● **TASK DIRECTIONS**
Return the run of lines below that opens with the line containing "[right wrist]" and closes with the line containing "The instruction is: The", keeping each one exact.
-=-=-
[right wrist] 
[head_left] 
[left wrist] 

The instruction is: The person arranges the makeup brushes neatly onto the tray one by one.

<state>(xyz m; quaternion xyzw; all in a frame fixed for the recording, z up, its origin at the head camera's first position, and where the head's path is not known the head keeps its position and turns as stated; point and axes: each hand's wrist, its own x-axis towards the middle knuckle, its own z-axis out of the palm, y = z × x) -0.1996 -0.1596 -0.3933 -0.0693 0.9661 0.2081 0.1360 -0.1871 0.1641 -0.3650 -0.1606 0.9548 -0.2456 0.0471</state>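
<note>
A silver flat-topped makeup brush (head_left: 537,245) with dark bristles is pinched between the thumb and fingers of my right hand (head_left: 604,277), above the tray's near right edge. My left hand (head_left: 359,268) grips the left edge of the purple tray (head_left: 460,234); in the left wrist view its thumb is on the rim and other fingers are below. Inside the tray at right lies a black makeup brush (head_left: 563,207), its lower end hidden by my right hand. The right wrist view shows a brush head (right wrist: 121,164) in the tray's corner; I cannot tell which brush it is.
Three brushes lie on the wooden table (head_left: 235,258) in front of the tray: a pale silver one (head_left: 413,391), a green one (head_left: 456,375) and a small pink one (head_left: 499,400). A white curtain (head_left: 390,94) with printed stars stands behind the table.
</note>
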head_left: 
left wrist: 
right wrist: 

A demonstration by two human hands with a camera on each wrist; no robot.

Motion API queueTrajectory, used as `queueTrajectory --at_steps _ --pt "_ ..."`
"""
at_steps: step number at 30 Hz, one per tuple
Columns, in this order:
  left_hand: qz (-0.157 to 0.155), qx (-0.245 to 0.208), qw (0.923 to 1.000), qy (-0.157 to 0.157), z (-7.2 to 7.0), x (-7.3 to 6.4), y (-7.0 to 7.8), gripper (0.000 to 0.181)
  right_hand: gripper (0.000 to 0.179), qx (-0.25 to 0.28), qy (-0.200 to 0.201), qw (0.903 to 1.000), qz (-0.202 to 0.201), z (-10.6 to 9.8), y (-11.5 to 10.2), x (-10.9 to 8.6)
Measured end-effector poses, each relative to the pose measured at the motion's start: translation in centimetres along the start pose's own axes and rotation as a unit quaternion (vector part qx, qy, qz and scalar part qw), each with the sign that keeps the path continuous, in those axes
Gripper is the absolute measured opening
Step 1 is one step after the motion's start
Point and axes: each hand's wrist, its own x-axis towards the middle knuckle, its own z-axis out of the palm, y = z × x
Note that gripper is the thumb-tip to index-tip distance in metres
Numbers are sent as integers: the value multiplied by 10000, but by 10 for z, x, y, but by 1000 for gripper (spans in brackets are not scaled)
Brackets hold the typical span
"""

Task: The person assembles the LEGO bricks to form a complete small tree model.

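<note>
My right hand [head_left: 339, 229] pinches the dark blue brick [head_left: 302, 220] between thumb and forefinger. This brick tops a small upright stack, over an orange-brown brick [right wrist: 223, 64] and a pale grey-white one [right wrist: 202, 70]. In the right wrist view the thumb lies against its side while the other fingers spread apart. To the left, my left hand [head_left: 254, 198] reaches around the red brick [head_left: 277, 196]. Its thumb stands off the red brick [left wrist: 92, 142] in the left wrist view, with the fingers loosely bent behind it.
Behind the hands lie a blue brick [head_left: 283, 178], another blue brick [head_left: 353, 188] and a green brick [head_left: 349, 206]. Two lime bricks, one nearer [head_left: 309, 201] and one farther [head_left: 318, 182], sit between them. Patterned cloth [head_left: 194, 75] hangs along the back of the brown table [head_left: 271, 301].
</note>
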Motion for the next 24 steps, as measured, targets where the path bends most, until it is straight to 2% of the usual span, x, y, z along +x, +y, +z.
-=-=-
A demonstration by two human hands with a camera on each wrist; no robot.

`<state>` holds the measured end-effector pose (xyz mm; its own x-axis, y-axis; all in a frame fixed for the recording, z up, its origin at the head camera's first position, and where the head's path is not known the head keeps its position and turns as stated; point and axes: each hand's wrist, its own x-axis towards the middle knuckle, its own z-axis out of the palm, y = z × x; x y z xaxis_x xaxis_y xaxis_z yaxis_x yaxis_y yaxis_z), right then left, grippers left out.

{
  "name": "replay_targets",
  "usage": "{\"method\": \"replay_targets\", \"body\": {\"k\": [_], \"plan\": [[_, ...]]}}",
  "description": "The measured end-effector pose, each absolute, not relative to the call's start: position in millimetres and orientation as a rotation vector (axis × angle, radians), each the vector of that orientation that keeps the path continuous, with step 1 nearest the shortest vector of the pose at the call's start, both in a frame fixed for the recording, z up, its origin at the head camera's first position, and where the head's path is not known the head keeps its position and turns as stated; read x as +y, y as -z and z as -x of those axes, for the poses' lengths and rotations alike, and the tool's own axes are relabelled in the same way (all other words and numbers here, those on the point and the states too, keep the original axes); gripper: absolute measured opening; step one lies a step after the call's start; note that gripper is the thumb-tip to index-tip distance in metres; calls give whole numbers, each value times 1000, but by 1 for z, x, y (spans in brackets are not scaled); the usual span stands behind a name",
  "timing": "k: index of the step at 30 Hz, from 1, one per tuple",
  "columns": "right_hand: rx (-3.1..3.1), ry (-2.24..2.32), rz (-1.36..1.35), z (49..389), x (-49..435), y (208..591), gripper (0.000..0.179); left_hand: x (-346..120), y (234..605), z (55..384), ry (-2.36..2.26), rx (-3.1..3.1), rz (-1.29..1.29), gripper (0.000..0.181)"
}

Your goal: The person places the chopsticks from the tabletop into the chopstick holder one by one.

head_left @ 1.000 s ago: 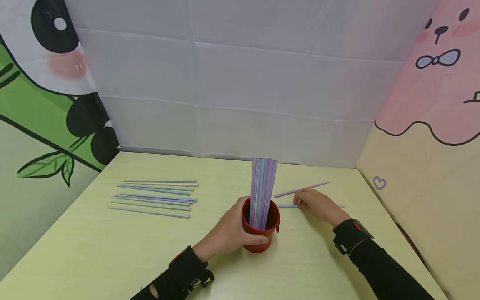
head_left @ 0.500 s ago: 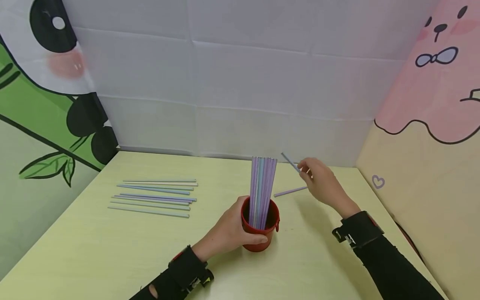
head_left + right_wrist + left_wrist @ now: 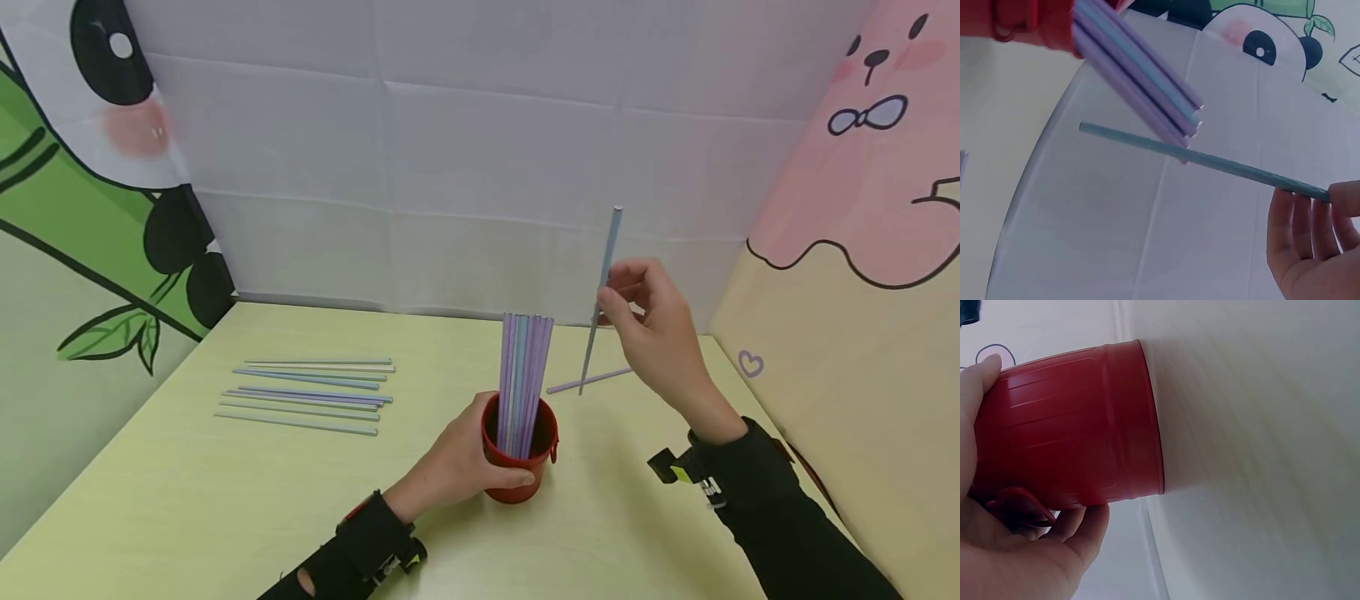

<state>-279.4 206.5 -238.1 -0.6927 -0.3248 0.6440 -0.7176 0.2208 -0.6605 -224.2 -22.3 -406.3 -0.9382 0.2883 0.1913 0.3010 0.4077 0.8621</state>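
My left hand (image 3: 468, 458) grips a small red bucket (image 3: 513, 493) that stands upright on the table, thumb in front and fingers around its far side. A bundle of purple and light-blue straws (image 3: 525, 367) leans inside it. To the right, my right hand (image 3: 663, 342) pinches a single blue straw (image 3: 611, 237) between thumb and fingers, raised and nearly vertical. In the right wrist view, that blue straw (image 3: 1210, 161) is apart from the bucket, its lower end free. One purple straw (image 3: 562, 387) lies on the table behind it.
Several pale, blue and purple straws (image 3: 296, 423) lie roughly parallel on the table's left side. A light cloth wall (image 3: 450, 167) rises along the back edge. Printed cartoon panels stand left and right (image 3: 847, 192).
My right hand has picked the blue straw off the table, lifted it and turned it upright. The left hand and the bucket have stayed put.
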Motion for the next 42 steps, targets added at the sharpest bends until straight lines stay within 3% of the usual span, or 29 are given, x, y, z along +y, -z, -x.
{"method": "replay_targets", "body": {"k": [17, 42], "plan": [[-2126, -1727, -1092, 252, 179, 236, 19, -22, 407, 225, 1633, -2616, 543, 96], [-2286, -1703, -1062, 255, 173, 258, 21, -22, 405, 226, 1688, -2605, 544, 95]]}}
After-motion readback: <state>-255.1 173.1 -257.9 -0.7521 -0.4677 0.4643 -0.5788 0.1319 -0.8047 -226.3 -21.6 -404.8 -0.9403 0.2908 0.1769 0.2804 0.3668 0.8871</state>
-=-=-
● **ANSWER TO THIS EXERCISE**
[right wrist] 
[head_left] 
[left wrist] 

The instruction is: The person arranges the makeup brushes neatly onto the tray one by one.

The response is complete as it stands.